The first therapist I visited informed me that my behavior was not only immature but perhaps also a symptom of an illness associated with romantic poets, a bullfight-obsessed writer and an artist who cut off his ear.


"When the therapist diagnosed you with Bipolar Disorder and prescribed all sorts of mood stabilizers and antidepressants it was excruciating not to be able to ‘fix' you. You were in a world of your own by then." My boyfriend at the time told me.


All at once, what I had considered garden-variety depression was recast as something far more sinister and mysterious, a balance beam of an illness where the upper pole was as much at issue as the lower. My ups were now called hypomania, marked by less sleep, less patience, more travel, more talking, more narcissism, more sex, and more shopping.


With hypomania, one might engage in "excessive involvement in pleasurable activities with a lack of concern for painful consequences, as well as inappropriate laughing and joking" my first therapist told me.


"One might also have a certain temperament, characterized by a tendency for attention-seeking, coupled with a nagging fear of being noticed. An impulsivity that alternated with a fear of acting on what spontaneity had sowed. An inflated sense of self-importance combined with profound feelings of neediness."
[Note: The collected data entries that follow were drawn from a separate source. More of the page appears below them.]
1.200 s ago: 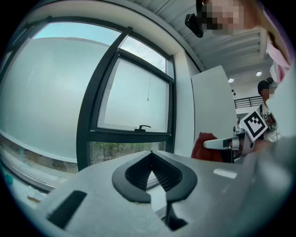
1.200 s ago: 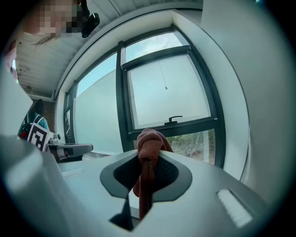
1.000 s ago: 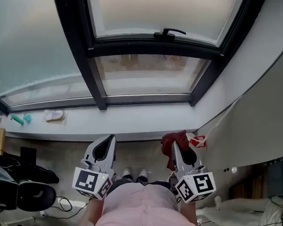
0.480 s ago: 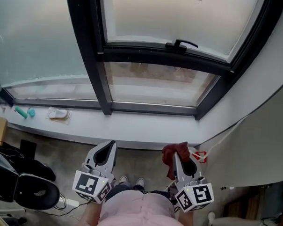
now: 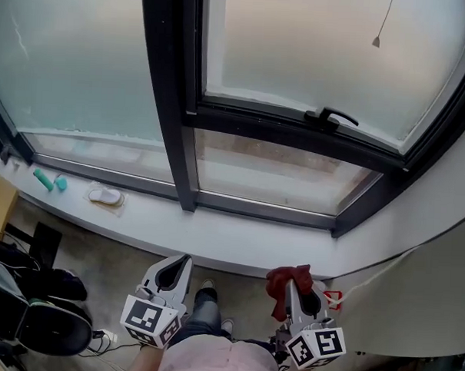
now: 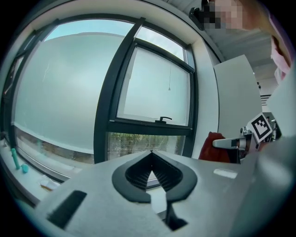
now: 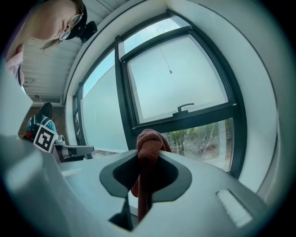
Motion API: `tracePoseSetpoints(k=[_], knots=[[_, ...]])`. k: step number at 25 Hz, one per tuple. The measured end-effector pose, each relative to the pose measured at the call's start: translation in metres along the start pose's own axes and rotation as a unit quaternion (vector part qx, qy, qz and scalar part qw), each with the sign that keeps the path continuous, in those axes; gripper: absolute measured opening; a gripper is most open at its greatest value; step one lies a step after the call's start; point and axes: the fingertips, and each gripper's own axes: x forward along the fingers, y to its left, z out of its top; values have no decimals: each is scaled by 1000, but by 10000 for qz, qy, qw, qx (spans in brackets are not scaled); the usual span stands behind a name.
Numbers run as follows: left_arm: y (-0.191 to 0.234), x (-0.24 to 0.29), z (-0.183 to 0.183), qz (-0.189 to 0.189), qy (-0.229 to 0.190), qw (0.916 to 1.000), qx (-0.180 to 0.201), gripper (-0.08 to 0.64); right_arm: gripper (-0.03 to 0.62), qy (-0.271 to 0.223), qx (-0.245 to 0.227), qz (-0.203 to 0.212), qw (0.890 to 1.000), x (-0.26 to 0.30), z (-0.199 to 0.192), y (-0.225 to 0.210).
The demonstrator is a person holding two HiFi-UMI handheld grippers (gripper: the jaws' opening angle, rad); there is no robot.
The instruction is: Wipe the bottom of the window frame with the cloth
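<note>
a dark window frame point(image 5: 178, 102) with frosted panes fills the wall ahead of you, with a pale sill point(image 5: 238, 239) running under its bottom rail. your left gripper point(image 5: 185, 258) hangs below the sill, jaws together on nothing. your right gripper point(image 5: 289, 282) hangs beside it, jaws clamped on the red cloth point(image 5: 277, 287), which is short of the sill and well apart from the frame.
</note>
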Motion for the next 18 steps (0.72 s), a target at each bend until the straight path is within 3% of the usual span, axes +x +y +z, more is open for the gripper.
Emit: tracePoseSetpoints(k=[10, 18], knots=[[72, 107, 69, -557, -310, 9979, 84, -5, 64, -310, -352, -309, 9984, 114, 68, -5], [95, 165, 84, -1064, -252, 9940, -7, -5, 64, -222, -183, -825, 9962, 163, 71, -20]])
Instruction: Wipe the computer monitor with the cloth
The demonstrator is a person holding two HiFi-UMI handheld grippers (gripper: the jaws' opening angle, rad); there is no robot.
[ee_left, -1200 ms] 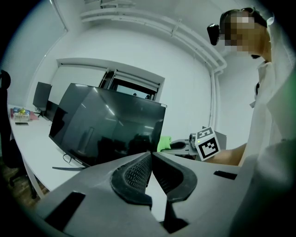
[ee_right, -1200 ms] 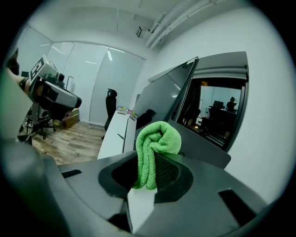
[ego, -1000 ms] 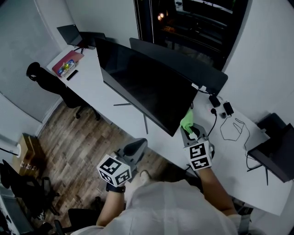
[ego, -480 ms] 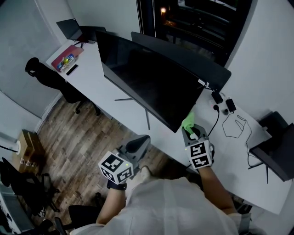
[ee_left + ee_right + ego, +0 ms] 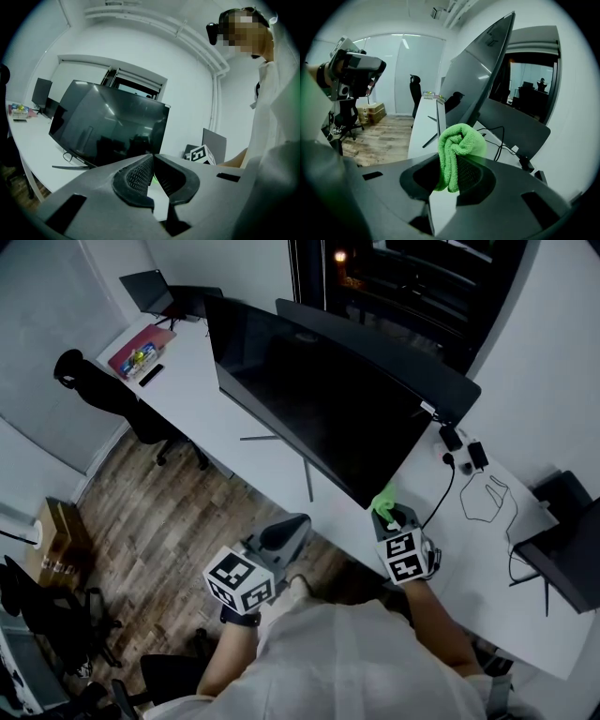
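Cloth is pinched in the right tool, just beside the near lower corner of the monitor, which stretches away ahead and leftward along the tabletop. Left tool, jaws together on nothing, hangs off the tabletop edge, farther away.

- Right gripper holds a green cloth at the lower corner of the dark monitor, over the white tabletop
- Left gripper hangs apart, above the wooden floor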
I couldn't argue with that.


Somewhere along the line my behaviour changed. It wasn't that I was whore but if I was drunk, I'd do pretty much anything.


A friend told me, "I have memories of the shower strip teases you performed for three guys at a party we went to, naked spa parties you'd attended; you modeled a g-string for some guy just because he said he'd buy it for you if you did." At the time it seemed like a fun thing to do.


Unfortunately my hypomania meant that I'd eventually go off my medications - which always led to mania and psychosis and has begun to escalate to attempted suicide.


The fast ideas are far too fast, and there are far too many; overwhelming confusion replaces clarity. Everything previously moving with the grain is now against—I become irritable, angry, frightened, uncontrollable, and enmeshed totally in the blackest caves of my mind.


It was when I plunged into those caves of my mind that I would finally stop. I needed to sleep fifteen hours a day. I needed to cancel all the plans I had made and stay in bed with a book and my journal. My phone was disconnected because I didn't pay the bill – I didn't notice for two weeks.


The only upside to this manic depression was that I found my creativity when it hit. I'd write for hours, words forming in my mind faster than I could write them down.


I'd cry and cry over the injustice of my world and beg a god I didn't believe in to make the pain stop. Usually the pain would well up in my chest, more exhausting and excruciating than any physical pain I'd ever felt. And the only way to relieve this emotional pain was to bring some physical pain about to mask it. Those were my lowest moments.


What I couldn't understand was that my life was, for lack of a better word, perfect. Good private school, good friends, good family, studying for a communications degree, steady part time work. I can remember times when my parents would say things like: "you can be such a kind, generous, loving girl and then all of a sudden you become this…this…monster."


Luckily for me through the endless support of my family, friends and my therapist (not to mention my good friends Lithium and Luvox) I've managed to attain some sense of a normal life. The downward spiral my life had begun has (for the moment) been hindered.


Now if a man yells profanity out the window, I ignore him. If a man offers to buy me anything but only if I model it, I put my arm around my friends and tell them I'm unavailable with a polite but distant glance. And when I have my heart stomped on or lose a close friend, argue with a loved one or simply have a bad day - I cry and tear up photos, eat ice cream with my friends…and eventually move on.


As my therapist says: "There will always be bad days. You simply have to allow yourself to have that bad day. Own your bad day. Lavish attention on yourself and indulge in your favourite pastimes. Because a bad day means a good one is right around the corner."